The latest role swap came in the eighth inning of a tie game Wednesday night against the Baltimore Orioles, when Matt Lindstrom was asked to take over the spot usually occupied by Jesse Crain. Before the game, it was announced that Crain (shoulder strain) and Paul Konerko (back strain) were headed for the disabled list.
Lindstrom’s move to the eighth inning didn’t go as planned, but, really, what has for the Sox this season?
The right-hander gave up hits to two of the three batters he faced. He then turned the ball over to left-hander Matt Thornton, who gave up a two-run double down the line to the red-hot Chris Davis and the game was no longer tied.

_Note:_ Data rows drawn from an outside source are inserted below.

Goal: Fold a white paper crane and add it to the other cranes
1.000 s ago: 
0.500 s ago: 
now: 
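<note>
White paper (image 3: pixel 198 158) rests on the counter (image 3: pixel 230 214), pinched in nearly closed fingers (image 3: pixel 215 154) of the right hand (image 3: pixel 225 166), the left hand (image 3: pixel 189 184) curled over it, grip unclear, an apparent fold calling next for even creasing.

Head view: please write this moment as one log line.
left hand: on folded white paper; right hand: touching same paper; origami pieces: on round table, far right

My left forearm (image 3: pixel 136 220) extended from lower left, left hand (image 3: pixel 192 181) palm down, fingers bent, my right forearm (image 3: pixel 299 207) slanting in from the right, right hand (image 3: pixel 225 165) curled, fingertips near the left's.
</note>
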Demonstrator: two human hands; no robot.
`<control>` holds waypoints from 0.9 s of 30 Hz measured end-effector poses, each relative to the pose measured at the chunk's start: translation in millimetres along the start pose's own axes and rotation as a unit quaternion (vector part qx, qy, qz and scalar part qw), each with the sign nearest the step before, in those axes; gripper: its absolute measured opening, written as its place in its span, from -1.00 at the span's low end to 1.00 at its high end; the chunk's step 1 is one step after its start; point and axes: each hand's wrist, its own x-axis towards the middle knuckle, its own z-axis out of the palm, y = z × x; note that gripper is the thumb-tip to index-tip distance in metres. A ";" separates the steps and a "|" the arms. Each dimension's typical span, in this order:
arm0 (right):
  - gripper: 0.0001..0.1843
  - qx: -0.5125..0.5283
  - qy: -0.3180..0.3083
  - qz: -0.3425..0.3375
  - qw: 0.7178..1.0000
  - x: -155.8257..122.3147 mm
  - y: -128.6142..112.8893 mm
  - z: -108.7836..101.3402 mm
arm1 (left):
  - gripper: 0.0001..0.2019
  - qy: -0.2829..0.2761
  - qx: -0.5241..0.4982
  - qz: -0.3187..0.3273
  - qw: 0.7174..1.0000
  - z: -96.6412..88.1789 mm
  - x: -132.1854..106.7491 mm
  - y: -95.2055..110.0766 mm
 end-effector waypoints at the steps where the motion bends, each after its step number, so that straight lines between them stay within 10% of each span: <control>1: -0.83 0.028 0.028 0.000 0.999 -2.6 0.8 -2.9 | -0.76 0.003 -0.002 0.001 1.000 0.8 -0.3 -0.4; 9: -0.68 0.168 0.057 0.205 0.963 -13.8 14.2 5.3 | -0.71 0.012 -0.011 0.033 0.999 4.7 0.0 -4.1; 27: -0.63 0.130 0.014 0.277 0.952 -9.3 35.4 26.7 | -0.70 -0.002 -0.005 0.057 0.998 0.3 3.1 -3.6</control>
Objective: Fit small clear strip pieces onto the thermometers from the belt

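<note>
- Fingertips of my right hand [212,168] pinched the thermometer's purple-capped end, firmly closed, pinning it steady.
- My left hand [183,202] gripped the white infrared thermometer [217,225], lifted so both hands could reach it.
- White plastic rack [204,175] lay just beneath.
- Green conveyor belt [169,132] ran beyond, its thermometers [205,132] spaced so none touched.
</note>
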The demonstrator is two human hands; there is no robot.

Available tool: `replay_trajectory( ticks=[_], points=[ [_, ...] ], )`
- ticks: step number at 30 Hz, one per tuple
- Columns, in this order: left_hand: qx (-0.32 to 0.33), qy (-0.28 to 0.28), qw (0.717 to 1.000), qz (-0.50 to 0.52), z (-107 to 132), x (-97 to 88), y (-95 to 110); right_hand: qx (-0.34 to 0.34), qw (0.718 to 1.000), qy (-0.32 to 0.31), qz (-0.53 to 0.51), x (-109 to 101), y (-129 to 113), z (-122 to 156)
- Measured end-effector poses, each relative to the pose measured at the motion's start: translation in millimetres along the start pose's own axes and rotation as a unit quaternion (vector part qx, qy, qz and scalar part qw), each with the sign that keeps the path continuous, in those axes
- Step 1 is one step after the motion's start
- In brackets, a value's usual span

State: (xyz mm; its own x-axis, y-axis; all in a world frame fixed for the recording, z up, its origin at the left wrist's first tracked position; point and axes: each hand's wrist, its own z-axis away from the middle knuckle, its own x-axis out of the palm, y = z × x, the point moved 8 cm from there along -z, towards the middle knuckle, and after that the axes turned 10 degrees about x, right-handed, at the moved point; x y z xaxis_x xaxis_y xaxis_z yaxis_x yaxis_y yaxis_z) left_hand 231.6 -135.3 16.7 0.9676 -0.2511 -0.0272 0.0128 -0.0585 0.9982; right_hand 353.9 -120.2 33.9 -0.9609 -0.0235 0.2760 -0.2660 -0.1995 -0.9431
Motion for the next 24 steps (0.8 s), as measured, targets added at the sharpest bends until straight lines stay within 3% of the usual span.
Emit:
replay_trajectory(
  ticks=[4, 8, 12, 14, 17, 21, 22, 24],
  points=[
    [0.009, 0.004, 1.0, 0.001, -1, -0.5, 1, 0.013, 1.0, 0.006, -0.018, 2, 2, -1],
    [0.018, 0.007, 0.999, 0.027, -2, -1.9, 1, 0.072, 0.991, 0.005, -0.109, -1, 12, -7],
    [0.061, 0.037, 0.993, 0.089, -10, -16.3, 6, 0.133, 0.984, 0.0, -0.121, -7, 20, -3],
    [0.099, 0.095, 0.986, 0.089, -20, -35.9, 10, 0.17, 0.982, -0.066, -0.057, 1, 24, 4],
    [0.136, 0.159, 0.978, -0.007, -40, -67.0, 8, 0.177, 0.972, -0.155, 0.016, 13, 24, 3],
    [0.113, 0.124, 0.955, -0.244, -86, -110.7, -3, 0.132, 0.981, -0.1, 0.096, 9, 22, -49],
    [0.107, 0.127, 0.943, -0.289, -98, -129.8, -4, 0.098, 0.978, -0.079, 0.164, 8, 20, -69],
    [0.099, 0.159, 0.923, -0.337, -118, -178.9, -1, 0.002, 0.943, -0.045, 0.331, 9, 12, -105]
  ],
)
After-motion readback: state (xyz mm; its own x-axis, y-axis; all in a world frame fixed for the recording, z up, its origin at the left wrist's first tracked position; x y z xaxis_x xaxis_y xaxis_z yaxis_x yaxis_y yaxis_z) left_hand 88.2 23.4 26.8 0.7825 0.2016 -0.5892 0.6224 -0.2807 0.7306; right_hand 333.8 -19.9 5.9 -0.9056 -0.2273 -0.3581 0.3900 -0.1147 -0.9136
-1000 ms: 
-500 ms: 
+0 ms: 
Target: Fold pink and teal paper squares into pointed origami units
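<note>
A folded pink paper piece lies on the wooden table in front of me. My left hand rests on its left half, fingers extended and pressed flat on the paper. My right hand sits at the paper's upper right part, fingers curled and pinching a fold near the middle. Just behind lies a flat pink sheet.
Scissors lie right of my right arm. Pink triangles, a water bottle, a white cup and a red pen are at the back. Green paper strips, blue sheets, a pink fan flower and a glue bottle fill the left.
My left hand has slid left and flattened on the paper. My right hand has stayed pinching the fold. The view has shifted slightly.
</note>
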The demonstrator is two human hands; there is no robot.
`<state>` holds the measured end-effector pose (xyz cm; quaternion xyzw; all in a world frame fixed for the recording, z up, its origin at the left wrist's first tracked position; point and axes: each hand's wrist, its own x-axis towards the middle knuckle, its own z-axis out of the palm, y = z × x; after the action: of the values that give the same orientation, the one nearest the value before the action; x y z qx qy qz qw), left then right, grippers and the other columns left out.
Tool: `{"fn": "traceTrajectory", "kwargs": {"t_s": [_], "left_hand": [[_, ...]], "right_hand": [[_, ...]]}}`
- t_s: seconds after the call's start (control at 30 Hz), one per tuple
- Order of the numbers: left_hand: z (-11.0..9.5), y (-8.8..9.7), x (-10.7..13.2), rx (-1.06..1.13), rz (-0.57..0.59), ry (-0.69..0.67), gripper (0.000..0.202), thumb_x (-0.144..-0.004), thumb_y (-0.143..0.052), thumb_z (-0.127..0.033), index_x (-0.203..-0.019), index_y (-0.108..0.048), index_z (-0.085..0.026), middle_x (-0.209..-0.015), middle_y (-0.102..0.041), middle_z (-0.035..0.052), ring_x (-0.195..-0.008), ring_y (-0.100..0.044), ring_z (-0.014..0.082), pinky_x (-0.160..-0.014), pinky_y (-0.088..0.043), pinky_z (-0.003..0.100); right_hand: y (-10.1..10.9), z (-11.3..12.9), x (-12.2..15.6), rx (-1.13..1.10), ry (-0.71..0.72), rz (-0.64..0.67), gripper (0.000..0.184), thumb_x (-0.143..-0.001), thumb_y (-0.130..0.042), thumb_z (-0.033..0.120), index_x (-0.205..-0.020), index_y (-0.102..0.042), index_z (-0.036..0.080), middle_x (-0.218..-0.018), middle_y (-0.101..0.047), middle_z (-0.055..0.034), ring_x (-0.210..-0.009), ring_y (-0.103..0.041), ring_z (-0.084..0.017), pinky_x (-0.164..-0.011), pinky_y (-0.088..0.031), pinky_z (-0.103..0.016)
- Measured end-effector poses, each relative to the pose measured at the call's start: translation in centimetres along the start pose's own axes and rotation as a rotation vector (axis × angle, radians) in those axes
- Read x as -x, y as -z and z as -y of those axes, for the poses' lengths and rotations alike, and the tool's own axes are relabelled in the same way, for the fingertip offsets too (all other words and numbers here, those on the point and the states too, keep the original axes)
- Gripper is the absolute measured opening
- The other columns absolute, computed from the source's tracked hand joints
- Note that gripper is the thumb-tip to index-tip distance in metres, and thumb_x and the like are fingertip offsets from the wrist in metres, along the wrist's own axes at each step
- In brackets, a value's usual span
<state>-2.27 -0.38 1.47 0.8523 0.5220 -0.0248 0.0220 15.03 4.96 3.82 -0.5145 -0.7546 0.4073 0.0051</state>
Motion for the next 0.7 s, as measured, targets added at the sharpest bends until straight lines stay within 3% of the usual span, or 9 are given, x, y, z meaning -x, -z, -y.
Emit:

Just how good has Crain been this season? Two guys tried to carry his workload for a day and it proved difficult in the 4-2 defeat.
“On a normal night, Jesse’s coming in [there],” Sox manager Robin Ventura said. “That’s been a pretty good spot for us with him. I think anytime you lose that kind of element out of your bullpen, it’s tough. It moves people around, not that they can’t do the job there.
“What you’re used to seeing is not there anymore. So guys are going to have to step up and fill those shoes for a while.”
The White Sox know all about that. Ten different players have registered time on the disabled list, while Chris Sale had one of his starts skipped because of shoulder tendonitis.
If the White Sox have learned anything in the first half, it’s how to wear different hats. It might not help them in the second half, though, especially when trades start happening as expected.
At the 81-game point of the season, the White Sox find themselves a disappointing 33-48, matching a season-high mark at 15 games under .500.
The bullpen had a slow start to the season, but had been relatively injury free until Crain went down. It didn’t take but one game to see the effects.
“It’s tough to lose Jesse,” said Lindstrom, who fell to 2-3 after taking the loss. “He’s been pitching awesome for us this year. Anytime one of your studs go down you try to pick each other up like that. Sometimes it works out and sometimes it doesn’t.
“The Orioles have a great lineup, man. You just have to forget about this one and come back and win the series [Thursday].”
At this point next month, the White Sox figure to be looking at an entirely retooled roster built more for the future than the present. Until that happens, however, the current roster will try to focus on the short term.
“I think more, we’re trying to get through the All-Star break,” Ventura said when asked to assess the first half.
“When you sit here without having Paulie and Crain in there, you don’t have your regular guys to turn it around and guys are going to have to step it up. We’ll get to that point first before we start looking beyond that.”